SCP-████-JP概要: SCP-████-JPは異常性を有するマタニティレギンスです。全国の衣類販売店で発見されており、いずれも「着るだけで楽々ボディトレーニング!出産後も元のスマートBODY!」という広告文がピンク色を基調としたパッケージに印刷されています。妊娠中の女性がオブジェクトを着用した場合、オブジェクトが皮膚と癒着・同化し、皮膚と同様の機能を有するようになります。これにより着用者はオブジェクトを脱ぐことが不可能となりますが違和感を抱くことはありません。この状態で着用者が排泄行為を行った場合、排泄物はオブジェクトに触れると即座に消化・吸収され、栄養素として着用者に還元されます。また、胎児も排泄物と同様に、出産後に胎児は直ちにオブジェクトに消化・吸収され、着用者へ栄養素として還元されます。

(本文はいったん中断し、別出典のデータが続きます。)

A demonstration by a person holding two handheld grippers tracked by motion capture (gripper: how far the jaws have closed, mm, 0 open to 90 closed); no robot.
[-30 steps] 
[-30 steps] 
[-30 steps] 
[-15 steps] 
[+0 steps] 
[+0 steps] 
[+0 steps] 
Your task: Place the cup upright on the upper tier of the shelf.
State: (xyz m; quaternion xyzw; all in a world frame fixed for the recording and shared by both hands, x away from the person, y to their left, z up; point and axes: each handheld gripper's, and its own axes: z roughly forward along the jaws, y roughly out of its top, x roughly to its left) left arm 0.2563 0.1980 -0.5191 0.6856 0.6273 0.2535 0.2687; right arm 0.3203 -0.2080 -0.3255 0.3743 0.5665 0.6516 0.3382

その後、還元された栄養素を消費して着用者は自身の肉体の新陳代謝を異常に活性化させ、肉体を妊娠以前の体型に再構築します。再構築後、オブジェクトは着用者の肉体と完全に同化し異常性を消失します。


補遺3: インシデント後、複数の民間人や産婦人科委員から“妊婦が肉の塊に変身した”という通報が寄せられました。機動部隊が急行したところ、各現場でSCP-1345-JP-Bに類似する人型実体及び人体と結合したSCP-████-JPの破片を発見し、収容しました。収容された実体群はSCP-1345-JP-Bと同様の特徴と異常性を有しますが、手ではなく、眼球等それぞれ異なる身体部位が巨大化しています。これら実体はSCP-1345-JP-Bに指定され、発見順にナンバリングされました。一部のSCP-1345-JP-Bは変化前の容貌が未特定のSCP-1345-JP-A-aと類似していることが指摘されています。

2019年██月██日、全国の衣類販売店から「着用者の体質により皮膚炎を発症させる事例が報告された」ことを理由に、未収容のSCP-████-JPが回収されていることが判明しました。

2020年██月██日、SCP-████-JPが再度全国の衣類販売店で発見されました。パッケージデザインほぼ同一ですが、商品説明に「バストアップ、ヒップアップ等あなたの気になる部位のボディライン矯正にも効果があります」という一文が追記されています。Dクラス職員を用いた実験では、SCP-████-JPを着用した場合、着用者がコンプレックスを抱く部位3を自壊させるとともに急速に再生、肥大化させる異常性が新たに付与されていました。これは、着用者の排泄物から得られる栄養素が利用されていると考えられます。